**Given material**.
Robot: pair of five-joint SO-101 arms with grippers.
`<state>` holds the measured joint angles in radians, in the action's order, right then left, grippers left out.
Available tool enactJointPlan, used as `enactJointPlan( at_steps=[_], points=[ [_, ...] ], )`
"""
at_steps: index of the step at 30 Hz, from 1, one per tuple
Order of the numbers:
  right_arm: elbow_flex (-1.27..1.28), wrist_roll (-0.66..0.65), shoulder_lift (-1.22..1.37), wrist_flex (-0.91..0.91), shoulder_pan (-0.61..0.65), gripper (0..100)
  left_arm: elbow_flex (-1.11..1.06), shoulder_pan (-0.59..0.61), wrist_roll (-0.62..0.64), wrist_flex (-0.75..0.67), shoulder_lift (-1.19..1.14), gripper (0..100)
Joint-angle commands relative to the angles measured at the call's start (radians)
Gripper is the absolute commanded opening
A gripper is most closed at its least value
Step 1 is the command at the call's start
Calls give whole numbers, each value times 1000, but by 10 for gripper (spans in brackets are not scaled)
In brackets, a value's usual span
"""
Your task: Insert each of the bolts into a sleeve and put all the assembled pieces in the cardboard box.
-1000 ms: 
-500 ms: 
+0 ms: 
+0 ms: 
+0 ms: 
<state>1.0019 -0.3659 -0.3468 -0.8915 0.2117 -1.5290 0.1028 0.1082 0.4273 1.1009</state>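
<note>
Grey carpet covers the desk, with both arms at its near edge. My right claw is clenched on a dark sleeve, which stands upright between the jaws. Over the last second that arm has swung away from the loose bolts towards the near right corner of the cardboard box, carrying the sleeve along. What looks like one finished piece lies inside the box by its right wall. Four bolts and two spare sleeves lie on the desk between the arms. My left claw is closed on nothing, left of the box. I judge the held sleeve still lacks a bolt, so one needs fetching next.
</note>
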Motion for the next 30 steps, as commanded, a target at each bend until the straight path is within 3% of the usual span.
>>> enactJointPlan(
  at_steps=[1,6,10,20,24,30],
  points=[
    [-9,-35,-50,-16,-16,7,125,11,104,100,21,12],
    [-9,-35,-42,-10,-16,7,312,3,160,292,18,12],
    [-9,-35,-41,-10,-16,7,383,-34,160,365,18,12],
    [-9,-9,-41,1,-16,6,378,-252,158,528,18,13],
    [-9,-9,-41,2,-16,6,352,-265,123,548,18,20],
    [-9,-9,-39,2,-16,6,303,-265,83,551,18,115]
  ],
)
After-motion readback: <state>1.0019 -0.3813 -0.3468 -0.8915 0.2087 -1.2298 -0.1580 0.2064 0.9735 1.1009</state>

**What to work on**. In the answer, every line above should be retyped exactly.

**Solution to the problem**.
Robot: pair of five-joint SO-101 arms with grippers.
`<state>` holds the measured joint angles in radians, in the action's order, right then left, grippers left out.
Available tool enactJointPlan, used as `enactJointPlan( at_steps=[_], points=[ [_, ...] ], )`
"""
at_steps: index of the step at 30 Hz, from 1, one per tuple
Order of the numbers:
  right_arm: elbow_flex (-1.27..1.28), wrist_roll (-0.66..0.65), shoulder_lift (-1.22..1.37), wrist_flex (-0.91..0.91), shoulder_pan (-0.61..0.65), gripper (0..100)
  left_arm: elbow_flex (-1.11..1.06), shoulder_pan (-0.59..0.61), wrist_roll (-0.62..0.64), wrist_flex (-0.75..0.67), shoulder_lift (-1.19..1.14), gripper (0..100)
Joint-angle commands relative to the angles measured at the call's start (radians)
Gripper is the absolute commanded opening
A gripper is most closed at its least value
Step 1 is the command at the call's start
Calls give whole numbers, each value times 1000, but by 10 for gripper (spans in brackets are not scaled)
In brackets, a value's usual span
"""
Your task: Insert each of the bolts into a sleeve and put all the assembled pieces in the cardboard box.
-1000 ms: 
-500 ms: 
+0 ms: 
+0 ms: 
+0 ms: 
<state>1.0019 -0.3659 -0.3468 -0.8915 0.2117 -1.5290 0.1028 0.1082 0.4273 1.1009</state>
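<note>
Grey carpet covers the desk, with both arms at its near edge. My right claw is clenched on a dark sleeve, which stands upright between the jaws. Over the last second that arm has swung away from the loose bolts towards the near right corner of the cardboard box, carrying the sleeve along. What looks like one finished piece lies inside the box by its right wall. Four bolts and two spare sleeves lie on the desk between the arms. My left claw is closed on nothing, left of the box. I judge the held sleeve still lacks a bolt, so one needs fetching next.
</note>
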Motion for the next 30 steps, as commanded, a target at each bend until the straight path is within 3% of the usual span.
>>> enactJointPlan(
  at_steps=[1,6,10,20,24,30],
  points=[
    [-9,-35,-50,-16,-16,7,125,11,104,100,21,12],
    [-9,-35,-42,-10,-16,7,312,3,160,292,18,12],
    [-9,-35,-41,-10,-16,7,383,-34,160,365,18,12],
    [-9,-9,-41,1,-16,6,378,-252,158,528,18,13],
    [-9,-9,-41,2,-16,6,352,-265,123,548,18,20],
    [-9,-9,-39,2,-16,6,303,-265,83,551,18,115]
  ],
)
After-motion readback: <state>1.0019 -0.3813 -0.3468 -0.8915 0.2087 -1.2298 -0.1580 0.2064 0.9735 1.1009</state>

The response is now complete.